───── Supplied data

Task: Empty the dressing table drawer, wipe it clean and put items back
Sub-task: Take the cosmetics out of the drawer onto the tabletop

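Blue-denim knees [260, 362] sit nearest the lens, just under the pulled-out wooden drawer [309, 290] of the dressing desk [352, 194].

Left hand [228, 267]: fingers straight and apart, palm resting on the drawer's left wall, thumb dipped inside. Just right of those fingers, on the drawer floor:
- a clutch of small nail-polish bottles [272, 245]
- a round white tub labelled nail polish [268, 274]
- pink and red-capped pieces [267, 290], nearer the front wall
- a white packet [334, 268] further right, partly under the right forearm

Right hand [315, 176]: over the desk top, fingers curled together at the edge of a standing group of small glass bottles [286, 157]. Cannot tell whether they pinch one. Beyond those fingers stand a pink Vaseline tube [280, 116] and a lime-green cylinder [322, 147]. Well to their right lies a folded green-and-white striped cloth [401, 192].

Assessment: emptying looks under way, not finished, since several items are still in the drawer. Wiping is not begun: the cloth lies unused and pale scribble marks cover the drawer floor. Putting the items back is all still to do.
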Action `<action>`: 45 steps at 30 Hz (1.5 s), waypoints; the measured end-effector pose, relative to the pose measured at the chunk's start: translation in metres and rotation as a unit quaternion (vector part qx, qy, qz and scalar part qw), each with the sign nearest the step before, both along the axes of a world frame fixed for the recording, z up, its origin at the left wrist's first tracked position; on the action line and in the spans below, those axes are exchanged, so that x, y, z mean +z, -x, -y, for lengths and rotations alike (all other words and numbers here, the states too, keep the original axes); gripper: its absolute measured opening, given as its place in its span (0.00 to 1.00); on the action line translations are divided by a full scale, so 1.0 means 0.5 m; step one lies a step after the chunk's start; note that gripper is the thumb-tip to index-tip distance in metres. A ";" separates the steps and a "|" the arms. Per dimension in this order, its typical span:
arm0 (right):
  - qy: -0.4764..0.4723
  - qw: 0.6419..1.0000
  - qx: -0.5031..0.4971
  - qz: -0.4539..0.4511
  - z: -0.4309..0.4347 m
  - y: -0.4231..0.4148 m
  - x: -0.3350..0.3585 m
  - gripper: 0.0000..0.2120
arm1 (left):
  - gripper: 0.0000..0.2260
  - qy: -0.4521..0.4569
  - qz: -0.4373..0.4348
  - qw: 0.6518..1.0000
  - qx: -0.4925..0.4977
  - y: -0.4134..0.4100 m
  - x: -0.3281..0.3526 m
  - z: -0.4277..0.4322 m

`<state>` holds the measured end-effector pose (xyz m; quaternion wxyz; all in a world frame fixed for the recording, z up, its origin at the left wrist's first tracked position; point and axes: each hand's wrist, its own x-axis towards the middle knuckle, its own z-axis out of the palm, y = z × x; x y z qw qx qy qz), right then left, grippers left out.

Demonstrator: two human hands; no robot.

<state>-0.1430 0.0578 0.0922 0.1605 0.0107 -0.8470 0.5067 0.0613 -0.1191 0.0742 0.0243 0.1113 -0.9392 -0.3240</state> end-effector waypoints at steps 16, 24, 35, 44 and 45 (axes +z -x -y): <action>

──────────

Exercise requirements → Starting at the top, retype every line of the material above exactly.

Exercise response →
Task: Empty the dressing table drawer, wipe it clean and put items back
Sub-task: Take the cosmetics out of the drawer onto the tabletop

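Blue-denim knees [260, 362] sit nearest the lens, just under the pulled-out wooden drawer [309, 290] of the dressing desk [352, 194].

Left hand [228, 267]: fingers straight and apart, palm resting on the drawer's left wall, thumb dipped inside. Just right of those fingers, on the drawer floor:
- a clutch of small nail-polish bottles [272, 245]
- a round white tub labelled nail polish [268, 274]
- pink and red-capped pieces [267, 290], nearer the front wall
- a white packet [334, 268] further right, partly under the right forearm

Right hand [315, 176]: over the desk top, fingers curled together at the edge of a standing group of small glass bottles [286, 157]. Cannot tell whether they pinch one. Beyond those fingers stand a pink Vaseline tube [280, 116] and a lime-green cylinder [322, 147]. Well to their right lies a folded green-and-white striped cloth [401, 192].

Assessment: emptying looks under way, not finished, since several items are still in the drawer. Wiping is not begun: the cloth lies unused and pale scribble marks cover the drawer floor. Putting the items back is all still to do.
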Action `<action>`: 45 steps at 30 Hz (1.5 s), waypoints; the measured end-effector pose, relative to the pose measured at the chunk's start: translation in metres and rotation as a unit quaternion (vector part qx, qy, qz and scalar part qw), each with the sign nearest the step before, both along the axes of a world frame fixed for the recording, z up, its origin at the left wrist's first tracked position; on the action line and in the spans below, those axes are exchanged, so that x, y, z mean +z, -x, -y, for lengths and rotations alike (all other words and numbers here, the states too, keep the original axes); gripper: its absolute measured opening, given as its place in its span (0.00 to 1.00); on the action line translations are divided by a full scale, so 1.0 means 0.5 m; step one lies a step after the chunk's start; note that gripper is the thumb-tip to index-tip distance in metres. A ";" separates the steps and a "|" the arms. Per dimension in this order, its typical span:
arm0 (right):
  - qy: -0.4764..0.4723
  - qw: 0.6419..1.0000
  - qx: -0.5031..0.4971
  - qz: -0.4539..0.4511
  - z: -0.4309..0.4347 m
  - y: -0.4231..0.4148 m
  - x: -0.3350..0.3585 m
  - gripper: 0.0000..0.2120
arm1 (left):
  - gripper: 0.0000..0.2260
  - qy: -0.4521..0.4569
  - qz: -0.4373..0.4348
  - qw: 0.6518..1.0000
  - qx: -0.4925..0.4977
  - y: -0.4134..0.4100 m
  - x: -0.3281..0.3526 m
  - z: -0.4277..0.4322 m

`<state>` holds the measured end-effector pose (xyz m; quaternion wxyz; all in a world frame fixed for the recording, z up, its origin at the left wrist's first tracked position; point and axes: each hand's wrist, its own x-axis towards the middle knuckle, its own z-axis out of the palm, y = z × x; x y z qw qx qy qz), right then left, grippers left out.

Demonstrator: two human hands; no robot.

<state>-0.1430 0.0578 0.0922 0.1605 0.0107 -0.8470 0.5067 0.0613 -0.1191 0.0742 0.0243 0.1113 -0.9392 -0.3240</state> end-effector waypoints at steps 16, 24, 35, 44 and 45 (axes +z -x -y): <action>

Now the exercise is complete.